The email counter and the updated mailbox should be bind together. If violated, user may see unread mail count, but end up with an empty mail box.
Single object operation
- recovory log
- increment operation
- compare-and-set
Multi-object transactions
Foreign key reference, denormalized documents, secondary indexes… Considering of error handling.
Weak Isolation Levels
Why weak?

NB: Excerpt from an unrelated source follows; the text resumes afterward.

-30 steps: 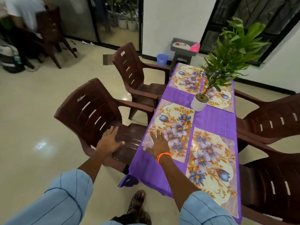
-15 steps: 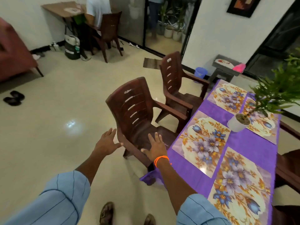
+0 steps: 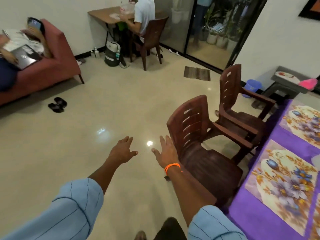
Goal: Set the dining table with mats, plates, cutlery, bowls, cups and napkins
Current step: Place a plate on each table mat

Serializable isolation costs too much in many systems.
Read Committed
The most basic level.
Two guarantees:
- When reading from the database, you will only see data that has been committed (no dirty reads)

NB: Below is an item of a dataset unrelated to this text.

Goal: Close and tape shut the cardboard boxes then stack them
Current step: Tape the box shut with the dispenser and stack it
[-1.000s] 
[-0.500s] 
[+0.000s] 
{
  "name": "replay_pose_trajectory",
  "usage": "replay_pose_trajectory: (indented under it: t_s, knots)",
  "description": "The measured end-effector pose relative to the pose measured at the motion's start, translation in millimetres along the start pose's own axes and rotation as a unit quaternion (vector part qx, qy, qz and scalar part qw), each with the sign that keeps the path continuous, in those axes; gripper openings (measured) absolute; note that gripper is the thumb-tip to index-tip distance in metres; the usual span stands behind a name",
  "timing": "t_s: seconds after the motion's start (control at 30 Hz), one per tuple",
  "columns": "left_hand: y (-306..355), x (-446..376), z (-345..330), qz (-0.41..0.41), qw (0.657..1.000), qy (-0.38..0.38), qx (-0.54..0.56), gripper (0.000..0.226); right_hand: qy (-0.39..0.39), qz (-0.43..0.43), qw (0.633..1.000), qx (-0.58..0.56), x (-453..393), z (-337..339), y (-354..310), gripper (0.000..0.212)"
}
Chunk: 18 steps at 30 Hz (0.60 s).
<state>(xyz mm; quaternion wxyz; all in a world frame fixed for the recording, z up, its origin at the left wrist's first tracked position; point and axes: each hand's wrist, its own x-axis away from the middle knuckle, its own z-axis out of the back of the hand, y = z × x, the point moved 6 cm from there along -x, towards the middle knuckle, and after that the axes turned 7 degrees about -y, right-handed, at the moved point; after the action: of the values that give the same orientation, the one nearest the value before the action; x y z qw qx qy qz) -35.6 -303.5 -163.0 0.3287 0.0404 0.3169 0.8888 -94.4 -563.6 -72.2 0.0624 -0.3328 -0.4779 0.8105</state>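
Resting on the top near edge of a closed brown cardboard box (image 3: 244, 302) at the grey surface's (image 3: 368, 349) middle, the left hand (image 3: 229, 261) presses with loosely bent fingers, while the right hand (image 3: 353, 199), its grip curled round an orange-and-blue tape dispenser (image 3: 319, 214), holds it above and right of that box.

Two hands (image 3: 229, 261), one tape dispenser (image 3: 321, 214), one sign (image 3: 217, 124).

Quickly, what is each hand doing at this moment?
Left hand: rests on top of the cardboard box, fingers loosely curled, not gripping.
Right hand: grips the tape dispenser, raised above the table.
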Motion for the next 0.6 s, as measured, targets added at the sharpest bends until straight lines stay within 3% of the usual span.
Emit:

- When writing to the database, you will only overwrite data that has been committed (no dirty writes)
Implementation options:
- Prevent dirty writes by using row-level locks, only one transaction can hold the lock for any given object.

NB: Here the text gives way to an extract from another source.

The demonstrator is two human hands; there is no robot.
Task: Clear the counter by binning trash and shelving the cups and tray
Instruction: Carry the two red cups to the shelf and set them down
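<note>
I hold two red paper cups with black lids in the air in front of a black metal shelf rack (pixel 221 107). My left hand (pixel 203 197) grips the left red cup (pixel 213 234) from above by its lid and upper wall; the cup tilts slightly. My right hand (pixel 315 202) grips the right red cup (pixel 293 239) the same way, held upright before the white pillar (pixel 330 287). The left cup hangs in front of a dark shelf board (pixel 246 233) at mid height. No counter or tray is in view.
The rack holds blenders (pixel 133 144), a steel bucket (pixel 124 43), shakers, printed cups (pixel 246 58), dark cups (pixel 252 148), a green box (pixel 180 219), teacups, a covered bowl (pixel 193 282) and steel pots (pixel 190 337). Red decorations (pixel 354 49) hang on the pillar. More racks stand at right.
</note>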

- Prevent dirty reads with row-level locks: do not work well in practice, because one long-running write transaction can force many read-only transactions to wait.
- Prevent dirty reads by holding both old value and new value of the ongoing transaction. When transaction not committed, reads can get old value.
Snapshot Isolation and Read
Problem to be solved is called nonrepeatable read or read skew.
Solution: snapshop isolation. Each transaction reads from a consistent snapshot of the database. Boon for long-running, read-only queries such as backups and analytics.
Implementation:
- Readers never block writers, and writers never block readers
- Maintains several versions of snapshot: multi-version concorrency control
How do indexes work in a multi-version datavase?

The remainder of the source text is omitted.